# PROBLEM STATEMENT
Pull every line containing the word "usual" from the records.

# DATA FOR ANALYSIS
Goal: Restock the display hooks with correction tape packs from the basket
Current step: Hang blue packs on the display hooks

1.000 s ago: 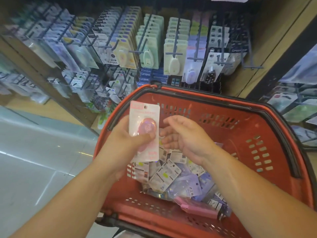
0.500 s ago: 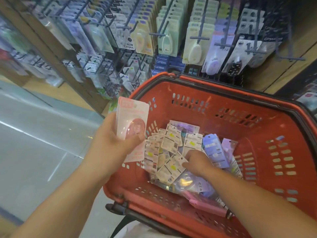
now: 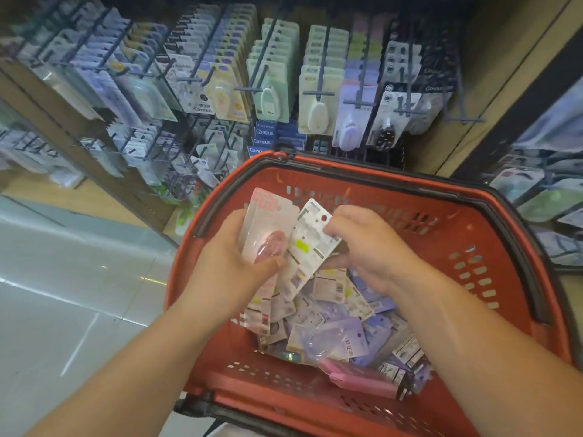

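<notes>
My left hand [image 3: 230, 263] grips a pink correction tape pack [image 3: 268, 222] above the red basket [image 3: 473, 247], thumb across its blister. My right hand [image 3: 369, 247] pinches a second pack [image 3: 310, 244], white back side up with a yellow sticker, right beside the pink one. Below both hands a heap of loose packs [image 3: 334, 323], white, lilac and pink, fills the basket's floor. Display hooks [image 3: 318, 93] with hanging packs stand beyond the basket.
A bare black hook [image 3: 463, 119] juts out at the right end of the display rack. Lower rows of small packs [image 3: 151, 146] hang to the left. A wooden shelf side [image 3: 504, 74] rises at right. Pale tiled floor [image 3: 63, 279] lies left of the basket.
My right hand has lifted out of the heap with a white-backed pack and brought it up beside the pink pack. My left hand moved slightly right over the basket.
</notes>
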### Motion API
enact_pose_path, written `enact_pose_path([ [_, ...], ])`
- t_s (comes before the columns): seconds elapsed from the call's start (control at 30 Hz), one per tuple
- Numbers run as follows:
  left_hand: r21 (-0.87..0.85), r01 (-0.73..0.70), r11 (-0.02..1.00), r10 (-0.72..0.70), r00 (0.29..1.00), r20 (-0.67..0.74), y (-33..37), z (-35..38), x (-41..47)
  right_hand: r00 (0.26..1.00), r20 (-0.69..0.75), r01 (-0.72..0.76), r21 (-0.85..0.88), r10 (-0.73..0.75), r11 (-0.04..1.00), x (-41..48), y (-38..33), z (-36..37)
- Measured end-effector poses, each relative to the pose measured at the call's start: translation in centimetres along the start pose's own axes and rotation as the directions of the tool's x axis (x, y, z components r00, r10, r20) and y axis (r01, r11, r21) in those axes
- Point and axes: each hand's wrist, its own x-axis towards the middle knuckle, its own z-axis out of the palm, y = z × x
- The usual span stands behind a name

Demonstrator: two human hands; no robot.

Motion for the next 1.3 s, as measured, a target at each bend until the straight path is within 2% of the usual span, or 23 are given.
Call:
enact_pose_path([
  [0.13,0.008,-0.021,1.0,0.02,0.997,0.076,0.9,1.2,0.6,0.998,0.065,-0.023,0.209,0.01,0.978,-1.5,-0.1,-0.1],
  [0.2,-0.054,-0.002,0.999,0.007,0.995,0.096,1.3,1.4,0.7,0.997,0.079,-0.043,0.311,0.019,0.949,-1.6,0.2,-0.7],
  [0.27,-0.143,0.031,0.989,-0.014,0.993,0.115,1.7,1.6,0.7,0.998,0.061,-0.004,0.352,-0.019,0.936,-1.6,0.6,-1.1],
  [0.33,-0.23,0.062,0.971,-0.032,0.99,0.134,2.0,1.8,0.7,0.997,0.044,0.039,0.313,-0.056,0.949,-1.7,0.9,-1.5],
  [0.57,-0.419,0.115,0.901,-0.037,0.981,0.188,2.5,2.2,0.1,0.981,0.18,0.038,0.159,-0.067,0.987,-1.9,1.8,-1.5],
  [0.7,-0.384,0.063,0.921,0.016,0.98,0.198,2.0,1.8,0.2,0.993,0.106,0.047,0.078,-0.055,0.996,-2.3,1.8,-0.1],
  [0.77,-0.367,0.061,0.928,0.014,0.98,0.199,1.5,1.6,0.3,0.99,0.123,0.065,0.038,-0.07,0.997,-2.3,1.8,0.5],
  [0.9,-0.381,0.123,0.916,-0.079,0.988,0.13,0.4,0.9,0.6,0.992,0.123,-0.004,0.19,-0.02,0.982,-0.6,2.1,0.0],
  [0.93,-0.374,0.132,0.918,-0.099,0.989,0.107,0.1,0.6,0.7,0.996,0.088,-0.013,0.152,0.0,0.988,0.2,2.7,-0.7],
  [1.0,-0.343,0.15,0.927,-0.132,0.988,0.076,-0.5,0.1,0.6,0.999,0.012,-0.04,-0.127,0.042,0.991,2.2,5.2,-2.7],
  [1.03,-0.321,0.162,0.933,-0.147,0.987,0.072,-0.8,-0.1,0.5,0.996,-0.006,-0.082,-0.321,0.084,0.944,3.2,6.8,-3.8],
  [1.07,-0.301,0.177,0.937,-0.163,0.984,0.072,-1.1,-0.3,0.4,0.989,-0.01,-0.135,-0.502,0.151,0.854,4.0,8.5,-4.9],
  [1.13,-0.286,0.208,0.935,-0.196,0.978,0.07,-1.6,-0.5,0.3,0.946,-0.006,-0.203,-0.789,0.324,0.58,5.1,11.9,-6.4],
  [1.2,-0.285,0.224,0.932,-0.214,0.975,0.069,-2.1,-0.6,0.1,0.9,-0.037,-0.18,-0.939,0.435,0.293,5.3,14.9,-6.8],
  [1.23,-0.283,0.232,0.931,-0.222,0.973,0.067,-2.2,-0.6,0.1,0.888,-0.049,-0.157,-0.966,0.456,0.203,5.3,16.0,-6.8],
  [1.3,-0.28,0.248,0.927,-0.24,0.969,0.063,-2.5,-0.6,0.0,0.879,-0.054,-0.125,-0.985,0.474,0.12,5.3,17.5,-6.6],
])
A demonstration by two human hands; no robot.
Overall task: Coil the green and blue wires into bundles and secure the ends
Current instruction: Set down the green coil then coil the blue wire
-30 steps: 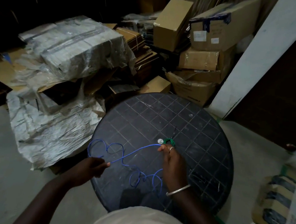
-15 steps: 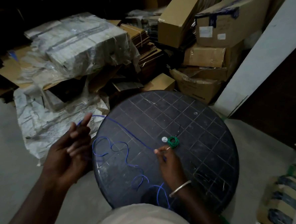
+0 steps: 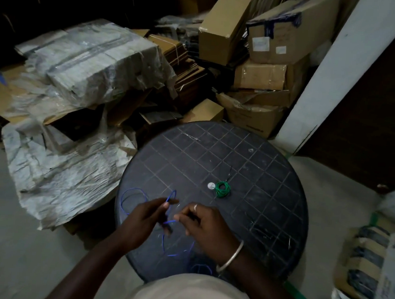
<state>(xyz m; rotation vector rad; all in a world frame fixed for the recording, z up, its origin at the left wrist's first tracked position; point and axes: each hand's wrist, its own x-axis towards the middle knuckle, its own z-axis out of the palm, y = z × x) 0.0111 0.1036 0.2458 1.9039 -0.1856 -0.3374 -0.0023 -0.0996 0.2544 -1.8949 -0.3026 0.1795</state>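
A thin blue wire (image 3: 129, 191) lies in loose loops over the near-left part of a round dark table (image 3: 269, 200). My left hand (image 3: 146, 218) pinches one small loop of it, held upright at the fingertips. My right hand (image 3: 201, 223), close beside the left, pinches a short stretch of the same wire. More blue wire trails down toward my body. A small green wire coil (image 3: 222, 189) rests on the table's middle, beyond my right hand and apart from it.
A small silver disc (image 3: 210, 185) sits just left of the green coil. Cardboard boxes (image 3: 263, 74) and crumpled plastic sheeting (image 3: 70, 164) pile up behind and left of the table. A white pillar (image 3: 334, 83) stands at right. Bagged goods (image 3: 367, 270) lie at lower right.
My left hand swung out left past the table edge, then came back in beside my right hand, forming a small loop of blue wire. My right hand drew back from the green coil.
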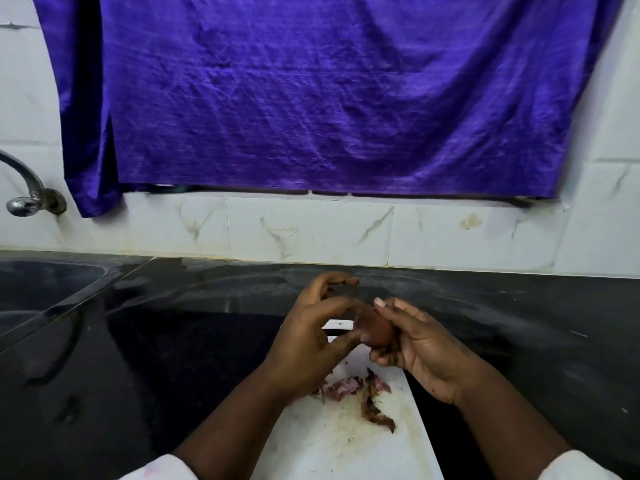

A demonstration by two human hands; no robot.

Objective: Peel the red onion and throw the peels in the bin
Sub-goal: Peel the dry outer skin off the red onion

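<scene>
Here, lower centre of the head view, the right hand (412,344) cups the red onion (375,332) firmly above the cutting board (346,441); left hand (308,337) fingertips pinch its papery, brittle skin, probably best taken at a loose edge; peels (349,388) lie below

A single head-worn wide-angle view looks forward and down from just above the black countertop (519,323), close over it; the white cutting board (332,441) runs up from the bottom edge at centre; beyond the board rise the tiled wall (311,230) and a purple cloth (329,98); left of the board, a sink (41,289) and tap (24,188) sit at the frame's edge; lines bow near the borders.
</scene>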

# EXERCISE ANSWER
- The usual span stands behind a name
Motion for the next 1.3 s, as measured, a target at each bend until the straight path is within 2% of the usual span, or 23 are given.

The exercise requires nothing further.